Can you pull out each line of the data below that includes the word "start"?

Entries taken from a collection:
▬▬▬

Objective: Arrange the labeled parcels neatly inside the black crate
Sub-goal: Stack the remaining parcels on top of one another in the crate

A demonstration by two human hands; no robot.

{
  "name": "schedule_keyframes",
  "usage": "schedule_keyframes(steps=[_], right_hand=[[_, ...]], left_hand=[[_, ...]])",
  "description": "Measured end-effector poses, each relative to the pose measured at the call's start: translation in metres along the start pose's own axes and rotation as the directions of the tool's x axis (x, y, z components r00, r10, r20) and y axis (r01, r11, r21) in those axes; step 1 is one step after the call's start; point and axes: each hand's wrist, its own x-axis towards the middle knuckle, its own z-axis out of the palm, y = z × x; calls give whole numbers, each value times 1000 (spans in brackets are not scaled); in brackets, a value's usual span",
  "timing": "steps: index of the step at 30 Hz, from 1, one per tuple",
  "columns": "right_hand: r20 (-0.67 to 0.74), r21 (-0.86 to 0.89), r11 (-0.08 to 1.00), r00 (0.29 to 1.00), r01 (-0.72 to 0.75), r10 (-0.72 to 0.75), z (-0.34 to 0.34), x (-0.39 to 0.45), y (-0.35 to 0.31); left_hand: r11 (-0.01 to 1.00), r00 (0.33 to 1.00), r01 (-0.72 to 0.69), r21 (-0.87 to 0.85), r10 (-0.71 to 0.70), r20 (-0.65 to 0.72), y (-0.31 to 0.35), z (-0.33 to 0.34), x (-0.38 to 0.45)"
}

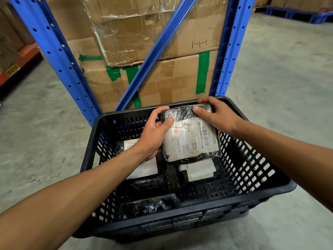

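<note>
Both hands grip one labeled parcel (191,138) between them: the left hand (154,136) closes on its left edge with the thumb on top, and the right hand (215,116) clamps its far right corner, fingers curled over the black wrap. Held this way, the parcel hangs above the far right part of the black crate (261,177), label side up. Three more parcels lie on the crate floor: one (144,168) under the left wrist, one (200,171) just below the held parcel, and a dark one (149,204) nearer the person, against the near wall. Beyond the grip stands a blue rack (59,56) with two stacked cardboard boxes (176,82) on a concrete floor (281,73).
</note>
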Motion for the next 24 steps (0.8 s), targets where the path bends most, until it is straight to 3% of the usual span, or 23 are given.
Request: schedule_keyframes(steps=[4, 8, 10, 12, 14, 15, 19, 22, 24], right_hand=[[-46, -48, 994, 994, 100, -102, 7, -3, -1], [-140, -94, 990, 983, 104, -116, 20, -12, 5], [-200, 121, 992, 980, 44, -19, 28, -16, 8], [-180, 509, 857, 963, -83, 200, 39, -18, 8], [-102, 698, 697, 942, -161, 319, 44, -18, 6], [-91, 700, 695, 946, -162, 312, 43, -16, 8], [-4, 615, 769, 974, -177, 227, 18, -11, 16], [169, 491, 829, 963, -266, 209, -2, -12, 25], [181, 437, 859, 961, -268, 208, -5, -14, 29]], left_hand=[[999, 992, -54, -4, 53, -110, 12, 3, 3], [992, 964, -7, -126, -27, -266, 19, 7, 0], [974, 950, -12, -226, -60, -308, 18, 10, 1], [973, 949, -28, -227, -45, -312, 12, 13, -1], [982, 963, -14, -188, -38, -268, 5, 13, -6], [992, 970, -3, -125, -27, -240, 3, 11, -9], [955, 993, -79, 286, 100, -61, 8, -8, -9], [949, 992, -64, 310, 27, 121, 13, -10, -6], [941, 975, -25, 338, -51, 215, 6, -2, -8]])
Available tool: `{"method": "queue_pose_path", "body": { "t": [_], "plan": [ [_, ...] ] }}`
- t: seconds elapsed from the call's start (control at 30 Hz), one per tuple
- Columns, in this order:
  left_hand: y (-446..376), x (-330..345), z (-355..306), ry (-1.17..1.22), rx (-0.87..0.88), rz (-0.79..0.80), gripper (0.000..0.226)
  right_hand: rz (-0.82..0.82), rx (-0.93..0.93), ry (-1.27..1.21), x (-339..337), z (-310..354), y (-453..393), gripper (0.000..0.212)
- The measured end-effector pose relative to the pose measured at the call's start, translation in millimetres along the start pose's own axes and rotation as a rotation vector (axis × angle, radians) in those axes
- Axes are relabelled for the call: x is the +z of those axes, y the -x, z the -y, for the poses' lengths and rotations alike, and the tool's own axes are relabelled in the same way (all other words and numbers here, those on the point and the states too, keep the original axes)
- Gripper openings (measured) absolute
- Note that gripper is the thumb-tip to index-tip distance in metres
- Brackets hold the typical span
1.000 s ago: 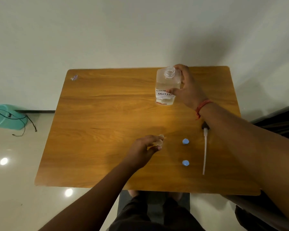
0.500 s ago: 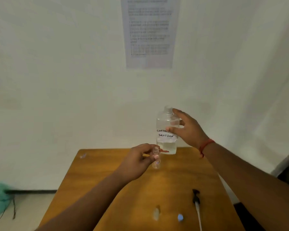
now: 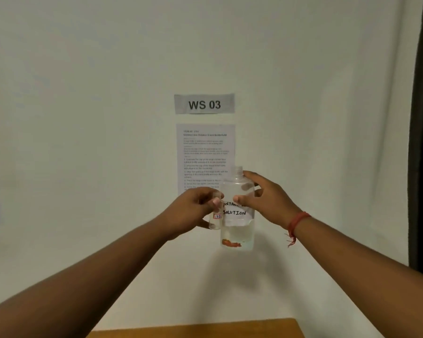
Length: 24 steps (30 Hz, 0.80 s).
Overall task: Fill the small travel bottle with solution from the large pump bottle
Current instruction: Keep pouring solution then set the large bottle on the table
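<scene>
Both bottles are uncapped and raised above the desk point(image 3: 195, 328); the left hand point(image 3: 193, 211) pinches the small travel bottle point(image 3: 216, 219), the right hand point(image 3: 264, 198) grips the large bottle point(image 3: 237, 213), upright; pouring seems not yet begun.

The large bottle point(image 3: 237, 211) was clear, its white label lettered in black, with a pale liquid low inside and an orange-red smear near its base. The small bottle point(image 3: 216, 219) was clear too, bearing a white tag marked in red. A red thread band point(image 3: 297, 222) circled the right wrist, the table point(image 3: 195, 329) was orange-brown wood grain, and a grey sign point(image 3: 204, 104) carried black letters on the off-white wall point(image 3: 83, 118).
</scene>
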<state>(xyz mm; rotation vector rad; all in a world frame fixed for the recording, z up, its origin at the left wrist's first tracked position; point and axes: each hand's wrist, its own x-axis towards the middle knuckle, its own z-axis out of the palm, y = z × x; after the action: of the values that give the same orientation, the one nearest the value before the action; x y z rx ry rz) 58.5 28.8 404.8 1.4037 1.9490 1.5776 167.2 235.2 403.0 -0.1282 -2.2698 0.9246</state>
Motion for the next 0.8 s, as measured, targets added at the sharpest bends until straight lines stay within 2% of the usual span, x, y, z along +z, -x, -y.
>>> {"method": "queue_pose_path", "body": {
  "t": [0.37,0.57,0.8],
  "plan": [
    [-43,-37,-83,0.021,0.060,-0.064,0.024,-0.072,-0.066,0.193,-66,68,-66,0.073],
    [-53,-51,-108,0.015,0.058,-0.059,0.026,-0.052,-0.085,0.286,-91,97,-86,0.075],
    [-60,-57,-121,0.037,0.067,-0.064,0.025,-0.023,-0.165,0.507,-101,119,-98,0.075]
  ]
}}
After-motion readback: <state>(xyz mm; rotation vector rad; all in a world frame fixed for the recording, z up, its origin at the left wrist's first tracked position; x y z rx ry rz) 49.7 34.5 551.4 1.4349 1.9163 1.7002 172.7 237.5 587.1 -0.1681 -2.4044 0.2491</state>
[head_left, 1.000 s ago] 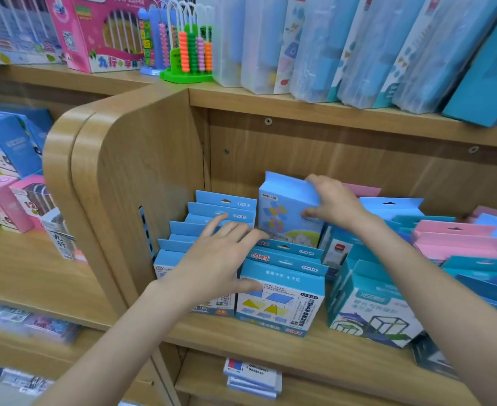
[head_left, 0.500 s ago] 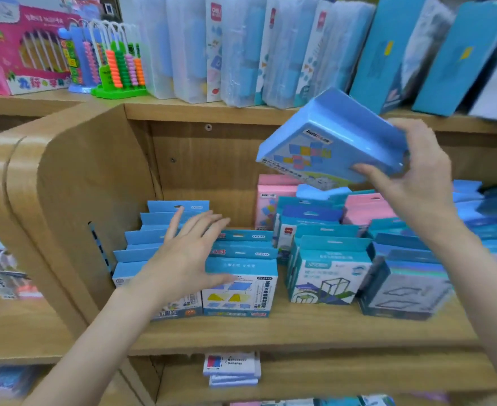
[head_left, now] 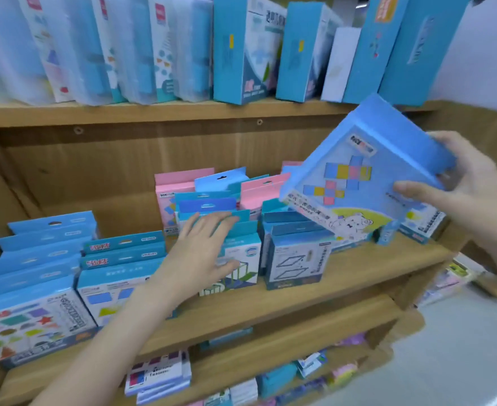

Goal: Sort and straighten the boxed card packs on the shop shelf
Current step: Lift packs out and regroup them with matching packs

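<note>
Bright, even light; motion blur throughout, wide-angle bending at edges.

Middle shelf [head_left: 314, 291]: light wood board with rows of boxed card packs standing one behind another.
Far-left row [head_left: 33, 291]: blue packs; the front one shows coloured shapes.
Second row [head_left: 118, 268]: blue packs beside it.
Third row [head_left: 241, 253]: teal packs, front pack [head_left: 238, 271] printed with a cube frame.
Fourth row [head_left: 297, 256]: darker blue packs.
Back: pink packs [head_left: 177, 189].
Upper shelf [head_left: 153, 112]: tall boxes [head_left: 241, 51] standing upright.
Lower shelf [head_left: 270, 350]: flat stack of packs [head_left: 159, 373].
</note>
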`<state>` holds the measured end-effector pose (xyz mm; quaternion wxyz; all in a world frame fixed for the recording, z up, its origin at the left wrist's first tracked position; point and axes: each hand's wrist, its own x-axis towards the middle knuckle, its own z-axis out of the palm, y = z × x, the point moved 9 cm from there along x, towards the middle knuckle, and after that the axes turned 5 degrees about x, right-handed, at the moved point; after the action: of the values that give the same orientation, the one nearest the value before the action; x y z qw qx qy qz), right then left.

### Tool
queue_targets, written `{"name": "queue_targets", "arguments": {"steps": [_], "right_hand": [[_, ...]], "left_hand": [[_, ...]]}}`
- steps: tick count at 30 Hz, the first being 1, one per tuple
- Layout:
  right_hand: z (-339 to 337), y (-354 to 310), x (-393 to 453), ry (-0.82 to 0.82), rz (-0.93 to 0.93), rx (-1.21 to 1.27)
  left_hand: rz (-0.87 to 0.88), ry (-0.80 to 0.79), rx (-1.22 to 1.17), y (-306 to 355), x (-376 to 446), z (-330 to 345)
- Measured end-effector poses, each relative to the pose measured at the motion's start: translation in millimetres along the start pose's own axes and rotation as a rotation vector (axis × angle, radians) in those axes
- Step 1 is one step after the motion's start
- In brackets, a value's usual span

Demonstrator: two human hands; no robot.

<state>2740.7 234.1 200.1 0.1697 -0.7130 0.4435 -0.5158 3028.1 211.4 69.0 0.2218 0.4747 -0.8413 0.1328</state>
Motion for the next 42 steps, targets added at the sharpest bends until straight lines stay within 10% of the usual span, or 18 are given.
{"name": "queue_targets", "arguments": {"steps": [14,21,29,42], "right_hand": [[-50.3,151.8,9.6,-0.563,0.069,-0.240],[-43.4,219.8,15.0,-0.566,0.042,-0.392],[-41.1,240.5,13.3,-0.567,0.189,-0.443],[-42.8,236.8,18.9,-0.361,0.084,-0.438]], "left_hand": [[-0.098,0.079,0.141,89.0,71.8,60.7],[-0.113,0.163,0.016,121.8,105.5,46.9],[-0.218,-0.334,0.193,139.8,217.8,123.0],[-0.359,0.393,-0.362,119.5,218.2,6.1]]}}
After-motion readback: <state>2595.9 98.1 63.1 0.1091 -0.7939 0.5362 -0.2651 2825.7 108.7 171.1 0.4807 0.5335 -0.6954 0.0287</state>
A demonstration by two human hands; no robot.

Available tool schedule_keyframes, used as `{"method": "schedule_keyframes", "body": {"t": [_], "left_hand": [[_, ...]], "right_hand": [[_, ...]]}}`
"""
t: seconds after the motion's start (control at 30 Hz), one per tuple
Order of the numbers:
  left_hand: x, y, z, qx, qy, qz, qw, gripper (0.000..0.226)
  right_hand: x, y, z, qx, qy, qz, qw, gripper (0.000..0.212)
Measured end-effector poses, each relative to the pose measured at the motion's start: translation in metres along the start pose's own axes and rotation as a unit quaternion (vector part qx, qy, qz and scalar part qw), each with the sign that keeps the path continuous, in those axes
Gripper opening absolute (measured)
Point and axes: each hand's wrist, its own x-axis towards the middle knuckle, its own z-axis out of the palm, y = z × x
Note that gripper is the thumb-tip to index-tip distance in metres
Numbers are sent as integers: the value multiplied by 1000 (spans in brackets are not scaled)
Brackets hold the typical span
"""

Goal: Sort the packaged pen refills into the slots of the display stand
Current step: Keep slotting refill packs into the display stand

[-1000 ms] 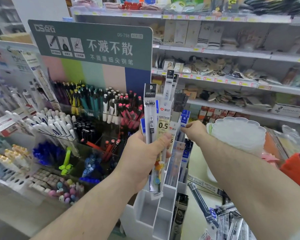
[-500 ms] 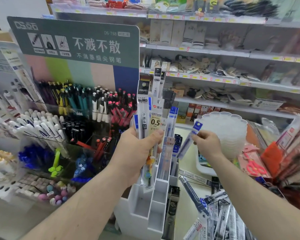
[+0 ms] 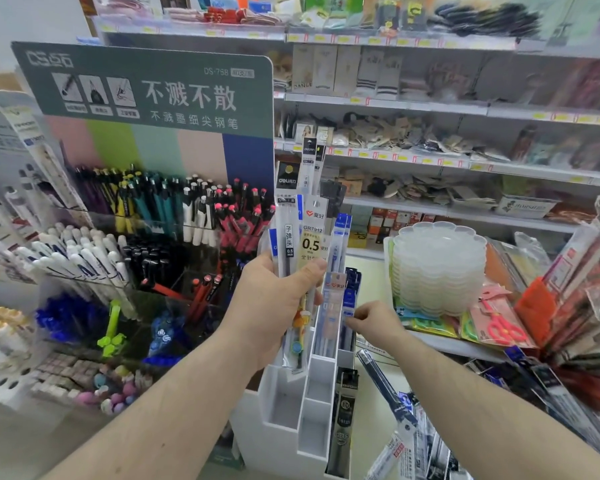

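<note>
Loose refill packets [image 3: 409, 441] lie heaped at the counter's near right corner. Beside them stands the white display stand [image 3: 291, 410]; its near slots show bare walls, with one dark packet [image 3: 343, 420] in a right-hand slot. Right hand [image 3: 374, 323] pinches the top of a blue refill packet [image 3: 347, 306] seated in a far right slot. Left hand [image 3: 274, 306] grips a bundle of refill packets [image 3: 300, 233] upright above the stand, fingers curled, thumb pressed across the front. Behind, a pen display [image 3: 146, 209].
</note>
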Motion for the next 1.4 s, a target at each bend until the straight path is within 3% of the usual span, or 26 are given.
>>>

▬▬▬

=== Response box ===
  "description": "Measured end-effector poses, each relative to the pose measured at the call's start: translation in metres along the start pose's own axes and rotation as the directions of the tool's x axis (x, y, z components r00, r10, r20) and y axis (r01, r11, r21) in those axes; step 1 is one step after the call's start; point and axes: each hand's wrist, its own x-axis towards the middle knuckle, its own z-axis out of the palm, y = z × x; calls give whole numbers, each value times 1000 (spans in brackets are not scaled); in brackets, a value's usual span",
- t: seconds elapsed from the call's start (control at 30 Hz), one per tuple
- The measured end-effector pose relative to the pose measured at the call's start, translation in millimetres along the start pose's own axes and rotation as a rotation vector (axis × angle, radians) in those axes
- Measured end-effector poses, each relative to the pose measured at the motion's start: translation in millimetres along the start pose's own axes and rotation as a rotation vector (axis × angle, radians) in those axes
- Step 1 is one step after the motion's start
t: seconds after the motion's start (control at 30 Hz), one per tuple
Measured end-effector poses, each relative to the pose measured at the motion's start: translation in metres along the start pose's own axes and rotation as a unit quaternion (vector part qx, qy, qz and scalar part qw), each with the sign that keeps the path continuous, in those axes

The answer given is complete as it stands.